• [Your task]
Skip the pictures. Output only the lines below starting at the line with "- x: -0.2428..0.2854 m" and ending at the line with "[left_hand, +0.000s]", both ends included, exactly as they are.

*** Provided entries ***

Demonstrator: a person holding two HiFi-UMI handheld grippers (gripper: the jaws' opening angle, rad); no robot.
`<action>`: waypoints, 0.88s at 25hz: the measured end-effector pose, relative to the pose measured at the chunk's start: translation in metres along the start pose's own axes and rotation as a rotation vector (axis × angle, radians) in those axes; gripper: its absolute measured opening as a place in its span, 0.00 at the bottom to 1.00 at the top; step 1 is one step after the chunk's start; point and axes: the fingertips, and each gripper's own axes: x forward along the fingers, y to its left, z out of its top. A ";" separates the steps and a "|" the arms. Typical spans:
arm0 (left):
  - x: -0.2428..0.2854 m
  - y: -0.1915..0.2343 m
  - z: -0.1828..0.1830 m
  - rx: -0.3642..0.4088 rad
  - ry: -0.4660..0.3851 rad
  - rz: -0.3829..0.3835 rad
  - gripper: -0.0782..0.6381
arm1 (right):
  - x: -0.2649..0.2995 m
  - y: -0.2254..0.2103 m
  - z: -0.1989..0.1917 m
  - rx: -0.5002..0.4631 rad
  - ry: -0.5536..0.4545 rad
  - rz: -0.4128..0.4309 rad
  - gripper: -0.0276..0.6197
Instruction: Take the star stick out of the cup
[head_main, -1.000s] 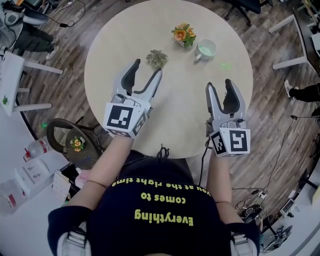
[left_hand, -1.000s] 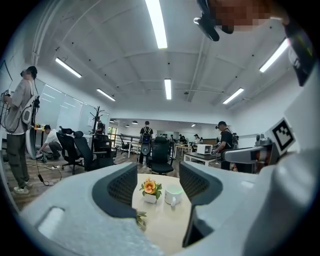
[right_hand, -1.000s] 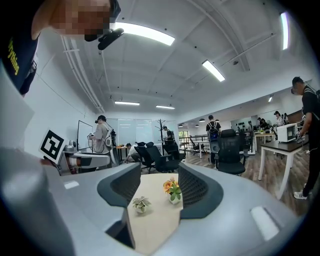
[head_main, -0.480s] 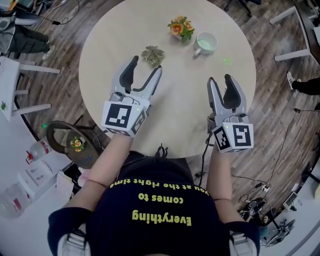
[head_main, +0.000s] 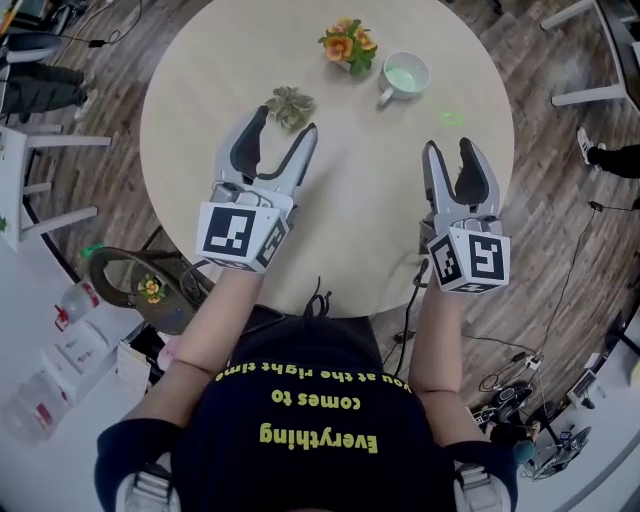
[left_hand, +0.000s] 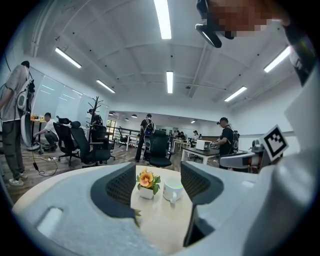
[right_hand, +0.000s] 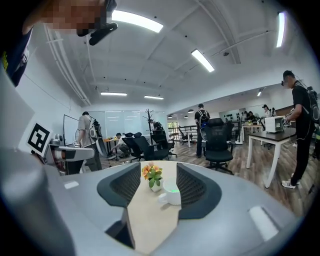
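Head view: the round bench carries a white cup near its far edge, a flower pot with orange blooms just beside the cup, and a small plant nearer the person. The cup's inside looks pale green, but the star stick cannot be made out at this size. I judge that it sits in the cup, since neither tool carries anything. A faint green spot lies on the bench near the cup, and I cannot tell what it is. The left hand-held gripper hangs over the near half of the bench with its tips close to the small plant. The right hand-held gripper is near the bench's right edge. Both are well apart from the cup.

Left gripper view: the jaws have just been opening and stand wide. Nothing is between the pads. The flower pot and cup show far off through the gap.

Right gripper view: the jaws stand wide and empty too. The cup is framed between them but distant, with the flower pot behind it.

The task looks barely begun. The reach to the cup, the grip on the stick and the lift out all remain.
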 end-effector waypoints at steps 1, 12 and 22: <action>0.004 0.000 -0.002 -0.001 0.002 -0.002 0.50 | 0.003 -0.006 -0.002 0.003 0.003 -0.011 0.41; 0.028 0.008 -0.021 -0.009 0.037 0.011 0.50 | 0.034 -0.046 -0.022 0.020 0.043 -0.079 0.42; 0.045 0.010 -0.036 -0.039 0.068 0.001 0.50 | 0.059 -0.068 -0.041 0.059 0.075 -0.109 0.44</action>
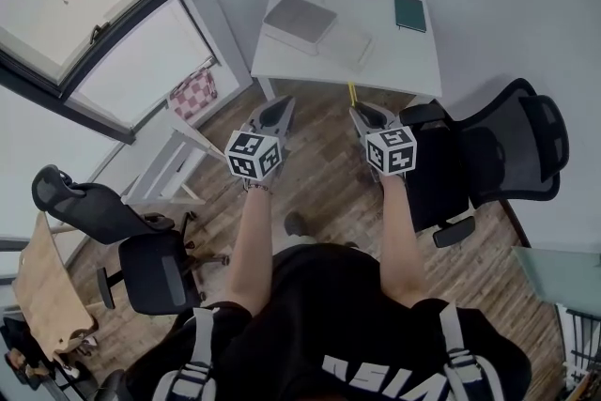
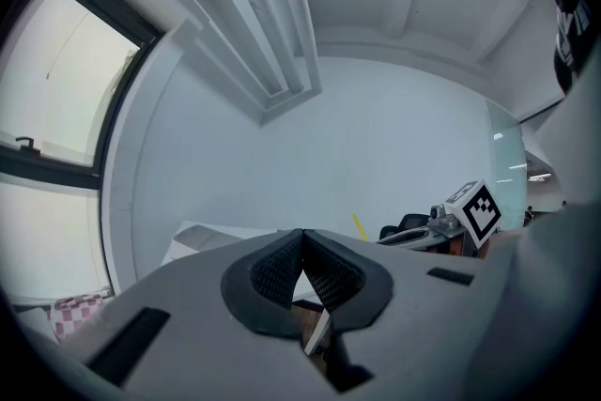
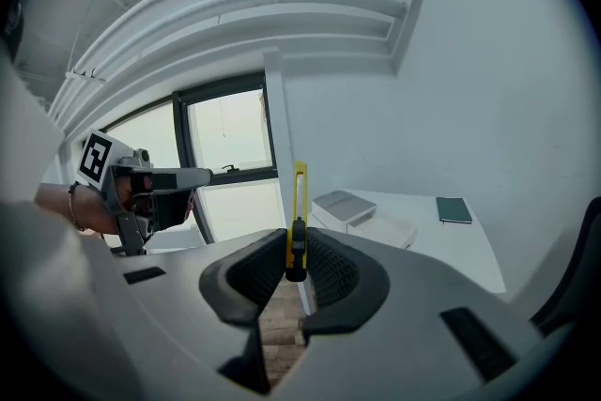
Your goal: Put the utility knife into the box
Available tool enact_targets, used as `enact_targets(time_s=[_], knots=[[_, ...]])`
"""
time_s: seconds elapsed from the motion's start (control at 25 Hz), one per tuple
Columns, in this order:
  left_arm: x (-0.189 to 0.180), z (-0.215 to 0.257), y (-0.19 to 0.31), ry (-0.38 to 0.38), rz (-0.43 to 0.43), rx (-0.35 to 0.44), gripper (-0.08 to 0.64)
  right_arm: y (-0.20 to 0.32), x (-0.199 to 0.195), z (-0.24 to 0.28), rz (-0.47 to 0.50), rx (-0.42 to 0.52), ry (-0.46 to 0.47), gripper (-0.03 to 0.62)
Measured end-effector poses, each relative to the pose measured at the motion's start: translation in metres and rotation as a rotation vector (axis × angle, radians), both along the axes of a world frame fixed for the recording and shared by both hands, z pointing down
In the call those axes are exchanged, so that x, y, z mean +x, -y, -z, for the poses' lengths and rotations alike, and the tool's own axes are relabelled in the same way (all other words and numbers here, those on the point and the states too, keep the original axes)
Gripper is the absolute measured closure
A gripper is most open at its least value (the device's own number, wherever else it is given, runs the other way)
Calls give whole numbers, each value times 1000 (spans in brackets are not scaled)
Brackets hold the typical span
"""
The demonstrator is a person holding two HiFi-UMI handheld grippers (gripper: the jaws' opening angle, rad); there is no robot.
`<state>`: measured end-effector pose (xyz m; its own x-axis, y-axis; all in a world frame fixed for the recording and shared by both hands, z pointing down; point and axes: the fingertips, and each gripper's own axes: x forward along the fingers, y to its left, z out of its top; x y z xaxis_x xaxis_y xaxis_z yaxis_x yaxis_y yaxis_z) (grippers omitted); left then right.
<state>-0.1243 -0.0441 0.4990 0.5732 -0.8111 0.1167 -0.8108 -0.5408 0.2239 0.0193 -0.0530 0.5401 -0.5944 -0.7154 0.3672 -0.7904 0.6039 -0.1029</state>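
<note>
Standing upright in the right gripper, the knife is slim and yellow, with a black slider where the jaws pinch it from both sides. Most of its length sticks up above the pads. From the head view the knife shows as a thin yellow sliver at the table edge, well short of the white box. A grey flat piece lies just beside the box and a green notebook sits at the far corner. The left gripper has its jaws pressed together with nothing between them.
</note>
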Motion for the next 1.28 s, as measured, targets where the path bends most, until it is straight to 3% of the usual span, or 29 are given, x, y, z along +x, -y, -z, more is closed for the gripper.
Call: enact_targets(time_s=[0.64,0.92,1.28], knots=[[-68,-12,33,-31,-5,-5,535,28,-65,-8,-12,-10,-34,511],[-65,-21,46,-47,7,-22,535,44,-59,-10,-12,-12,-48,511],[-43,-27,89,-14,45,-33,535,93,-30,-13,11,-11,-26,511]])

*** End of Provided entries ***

• [Answer section]
  - x: -0.2428..0.2854 m
  - y: -0.1915..0.2343 m
  - z: -0.1828..0.1830 m
  - rx: -0.3642..0.4088 rad
  - ry: -0.4660..0.3851 rad
  - rz: -0.3829..0.3835 rad
  - gripper: -0.0782..0.6381
arm1 (right):
  - x: -0.2649..0.2995 m
  - y: -0.2254..0.2103 m
  - z: -0.1989..0.1917 m
  - rx: -0.5002..0.4631 rad
  - ry: -0.5536..0.4545 rad
  - rz: -0.4128..0.4309 rad
  - gripper: -0.0276..0.6197
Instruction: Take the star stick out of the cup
[head_main, -1.000s] 
[left_hand, -1.000s] 
[right_hand, -1.000s] 
[head_main, -0.480s] 
[head_main, +0.000s] 
[left_hand, +0.000s] 

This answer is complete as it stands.